Abuja — The national health vote currently before the National Assembly is a "tacit support to the huge and ongoing foreign exchange outflow through medical tourism at the detriment of the economy."
Experts, who gave the damning verdict yesterday in Abuja, added that the development portends a gloomy future for mothers and newborns as well as the overall human development index of the citizenry, as the "paltry provision of N366 billion for the nation's health system would soon throw up new challenges."
The situation, according to them, is more worrisome in view of support withdrawal by foreign donors amid allegations of non-transparent utilisation of previous donations and the country's new classification outside lower income countries.
Consequently, there is a palpable anxiety over what becomes the state of the nation's health sector, especially when viewed from President Muhammadu Buhari's recent warning to Nigerians to prepare for tougher times.
In his presentation at the Civil Society Organisations (CSOs) 2019 Budget Summit in Abuja, Dr. David Agu, lamented that government had "consistently ignored suggestions and calls by activists and international organisations with damning consequences in view."
The yearly event is organised by the Centre for Social Justice |(CSJ) in partnership with the Friedrich Ebert Stiftung, Nigeria Office.
Specifically, the sector's total budgetary allocations fell by N1.05 trillion in the 2019 proposal compared to the recommended N1.42 trillion with some critical line items related to rural mass neglected.

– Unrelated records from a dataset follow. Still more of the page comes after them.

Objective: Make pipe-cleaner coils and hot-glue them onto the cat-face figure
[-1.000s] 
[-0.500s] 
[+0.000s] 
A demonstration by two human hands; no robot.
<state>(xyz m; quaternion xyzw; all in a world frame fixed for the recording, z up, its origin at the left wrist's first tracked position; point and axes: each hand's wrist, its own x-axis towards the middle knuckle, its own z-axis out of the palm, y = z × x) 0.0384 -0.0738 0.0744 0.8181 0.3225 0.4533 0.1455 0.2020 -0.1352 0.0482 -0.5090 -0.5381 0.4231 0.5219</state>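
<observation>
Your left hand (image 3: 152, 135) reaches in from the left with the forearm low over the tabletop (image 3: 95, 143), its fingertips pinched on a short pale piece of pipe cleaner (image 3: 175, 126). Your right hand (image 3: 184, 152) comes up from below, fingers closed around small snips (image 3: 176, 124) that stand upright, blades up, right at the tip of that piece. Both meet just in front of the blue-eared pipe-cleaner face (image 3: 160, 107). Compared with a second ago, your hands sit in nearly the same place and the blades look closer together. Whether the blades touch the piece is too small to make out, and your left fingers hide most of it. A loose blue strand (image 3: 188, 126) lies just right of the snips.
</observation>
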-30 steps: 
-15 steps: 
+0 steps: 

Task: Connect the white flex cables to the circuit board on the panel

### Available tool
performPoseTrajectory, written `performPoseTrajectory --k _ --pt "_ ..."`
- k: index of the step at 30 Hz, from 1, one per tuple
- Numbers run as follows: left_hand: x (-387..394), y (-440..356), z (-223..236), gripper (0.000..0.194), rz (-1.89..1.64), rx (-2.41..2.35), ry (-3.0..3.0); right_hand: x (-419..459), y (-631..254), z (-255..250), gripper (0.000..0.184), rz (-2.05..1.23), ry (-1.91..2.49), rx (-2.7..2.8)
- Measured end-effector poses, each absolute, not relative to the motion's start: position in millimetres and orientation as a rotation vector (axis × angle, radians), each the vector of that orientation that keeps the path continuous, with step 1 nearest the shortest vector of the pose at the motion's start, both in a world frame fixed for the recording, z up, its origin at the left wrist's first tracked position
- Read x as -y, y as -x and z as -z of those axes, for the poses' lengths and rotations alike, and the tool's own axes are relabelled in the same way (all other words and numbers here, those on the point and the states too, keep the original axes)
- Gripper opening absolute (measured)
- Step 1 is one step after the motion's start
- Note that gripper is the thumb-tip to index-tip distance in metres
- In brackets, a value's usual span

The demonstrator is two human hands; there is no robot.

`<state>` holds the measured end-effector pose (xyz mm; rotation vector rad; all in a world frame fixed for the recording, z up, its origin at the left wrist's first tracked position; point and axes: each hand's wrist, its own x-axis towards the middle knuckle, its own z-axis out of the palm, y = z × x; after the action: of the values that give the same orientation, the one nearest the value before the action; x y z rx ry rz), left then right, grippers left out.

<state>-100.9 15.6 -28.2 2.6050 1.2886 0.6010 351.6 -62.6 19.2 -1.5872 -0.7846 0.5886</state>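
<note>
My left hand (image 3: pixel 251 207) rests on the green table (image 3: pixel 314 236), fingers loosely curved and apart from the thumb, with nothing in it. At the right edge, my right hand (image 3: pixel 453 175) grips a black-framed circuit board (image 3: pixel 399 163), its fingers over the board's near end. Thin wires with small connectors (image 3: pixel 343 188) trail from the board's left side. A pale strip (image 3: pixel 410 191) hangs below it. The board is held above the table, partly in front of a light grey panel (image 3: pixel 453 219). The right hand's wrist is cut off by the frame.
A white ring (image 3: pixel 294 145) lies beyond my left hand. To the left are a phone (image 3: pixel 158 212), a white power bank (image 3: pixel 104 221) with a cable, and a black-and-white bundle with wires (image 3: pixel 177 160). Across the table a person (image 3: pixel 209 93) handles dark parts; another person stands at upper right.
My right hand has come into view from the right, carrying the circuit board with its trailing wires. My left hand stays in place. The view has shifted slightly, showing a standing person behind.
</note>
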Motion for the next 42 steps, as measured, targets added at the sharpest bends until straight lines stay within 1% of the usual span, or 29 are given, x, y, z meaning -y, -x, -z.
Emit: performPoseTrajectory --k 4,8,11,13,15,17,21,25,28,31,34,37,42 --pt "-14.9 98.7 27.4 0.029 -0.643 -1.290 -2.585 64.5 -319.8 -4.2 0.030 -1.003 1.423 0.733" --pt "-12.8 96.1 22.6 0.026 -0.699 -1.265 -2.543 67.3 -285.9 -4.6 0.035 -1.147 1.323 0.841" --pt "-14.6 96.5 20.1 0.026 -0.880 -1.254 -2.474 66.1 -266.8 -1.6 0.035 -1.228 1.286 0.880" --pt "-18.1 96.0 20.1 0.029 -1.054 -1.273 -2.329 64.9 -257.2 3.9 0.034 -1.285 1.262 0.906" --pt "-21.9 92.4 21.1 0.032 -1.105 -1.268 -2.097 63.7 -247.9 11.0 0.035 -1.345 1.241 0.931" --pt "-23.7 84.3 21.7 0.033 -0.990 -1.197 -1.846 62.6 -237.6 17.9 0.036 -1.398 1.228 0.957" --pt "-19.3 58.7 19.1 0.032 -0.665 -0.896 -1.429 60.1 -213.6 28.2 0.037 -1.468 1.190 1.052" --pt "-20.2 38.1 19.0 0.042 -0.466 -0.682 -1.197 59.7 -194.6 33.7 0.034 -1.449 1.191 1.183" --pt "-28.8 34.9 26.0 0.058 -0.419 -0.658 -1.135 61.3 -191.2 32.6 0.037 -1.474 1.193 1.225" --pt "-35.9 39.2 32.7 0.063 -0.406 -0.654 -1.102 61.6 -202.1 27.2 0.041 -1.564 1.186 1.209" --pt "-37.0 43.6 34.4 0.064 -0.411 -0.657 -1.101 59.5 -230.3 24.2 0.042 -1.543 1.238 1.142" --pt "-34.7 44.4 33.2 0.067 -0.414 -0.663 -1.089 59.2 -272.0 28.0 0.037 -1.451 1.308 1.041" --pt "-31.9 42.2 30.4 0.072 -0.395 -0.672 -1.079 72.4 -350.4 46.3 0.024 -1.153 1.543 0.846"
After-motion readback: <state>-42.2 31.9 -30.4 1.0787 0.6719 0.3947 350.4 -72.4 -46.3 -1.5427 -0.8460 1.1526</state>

"For a nation like Nigeria, with her huge population, to propose N15 billion against N189.8 billion for immunisation and N1.2 billion against N18 billion recommendation to provide for family planning is a far cry.
"Also, proposing N124 million against N100 billion recommendation for HIV testing; N7.6 billion in place of N120 billion for HIV treatments, and N2.35 billion against N6.2 billion for VVF treatment are plans for health crisis in the country," Agu stated.
The Lead Director of CSJ, Eze Onyekpere, said he summit was to engage both the executive and legislature arms as well Nigerians on alternative causes of action, project ideas, new sources of funds, greater revenue realisation, enhanced transparency, accountability and sense of belonging.
He said: "The president last week told Nigerians to be prepared for tough times in the next four years. But how do we prepare? Living in denial will not help. This will involve a call for sacrifice to ride over the tough times, but this must be premised on cutting down waste, frivolities and reducing the cost of governance.
"If we tap all the available human and material resources and provide the leadership needed for political reforms, I see a new Nigeria where the economy grows at eight per cent a year; where millions are lifted out of poverty; agricultural yield per hectare increases and products benefit from intense value addition; industries are humming and producing automobiles and electronics. We only need to agree to do the right things."